Àquela hora o vento deveria encrespar as águas da baía, mas não. A maré cheia chegou lenta e sem as tremulações comuns da primavera. Ondas mínimas batiam nas pedras, fazendo rolar os seixos. Ela seguia o vai e vem de cabeça vazia e em paz.
Os meninos seguiam as nuvens, a marola rolava seixos, o sol pintava o céu com tons de pérola, os barcos iam e viam. Os meninos, as ondas, o sol, os barcos, a cabeça vazia de pensamentos… Deitou um tempo ao lado dos filhos e aproveitou o morno da pedra até que um barco maior a desacomodasse. Ergueu o corpo e o seguiu a sumir entre ilhotas verdes. Não retornou. Mergulhou noutro tempo, saltando para dentro de uma antiga embarcação. Do meio da baía vislumbrava a terra na qual pisaria sem regozijo. Já não suportava a sujeira, o espaço restrito dividido com tralhas, o trabalho exaustivo e incessante, a roupa surrada e grudenta, mas não acalentava esperança. Era um corpo duro e pronto para o confronto Ainda assim atentava para o verde ininterrupto que ia da orla aos picos da muralha, espreitando fuga.

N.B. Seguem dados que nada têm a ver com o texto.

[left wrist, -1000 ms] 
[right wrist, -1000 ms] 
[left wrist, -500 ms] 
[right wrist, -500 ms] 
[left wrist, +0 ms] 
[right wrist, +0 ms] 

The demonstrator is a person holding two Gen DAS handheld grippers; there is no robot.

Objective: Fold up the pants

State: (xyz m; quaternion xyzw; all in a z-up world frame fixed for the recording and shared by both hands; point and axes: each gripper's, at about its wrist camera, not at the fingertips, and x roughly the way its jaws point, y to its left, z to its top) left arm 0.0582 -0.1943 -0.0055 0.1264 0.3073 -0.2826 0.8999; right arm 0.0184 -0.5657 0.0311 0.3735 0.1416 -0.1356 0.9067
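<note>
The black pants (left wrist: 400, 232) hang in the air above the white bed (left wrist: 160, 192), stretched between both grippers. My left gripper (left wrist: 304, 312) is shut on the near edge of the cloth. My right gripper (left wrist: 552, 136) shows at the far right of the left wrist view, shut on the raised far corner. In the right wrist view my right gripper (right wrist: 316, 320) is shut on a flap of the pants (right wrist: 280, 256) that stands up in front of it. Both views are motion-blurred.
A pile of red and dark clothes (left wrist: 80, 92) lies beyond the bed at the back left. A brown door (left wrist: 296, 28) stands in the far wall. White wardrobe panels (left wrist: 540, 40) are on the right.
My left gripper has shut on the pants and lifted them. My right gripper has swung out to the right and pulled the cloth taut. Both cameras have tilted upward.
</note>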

O menino tocou o braço da mulher e a trouxe de outro tempo para a tarde de primavera sem vento. Apreciaram o pôr do sol avermelhado e depois seguiram de braços dados pelo caminho que cruzava o sambaqui. Mais tarde pensaria na estranha viagem que atravessara o sossego de sua tarde. Mais tarde, porque naquele momento dava vazão à dádiva dos abraços e da esperança.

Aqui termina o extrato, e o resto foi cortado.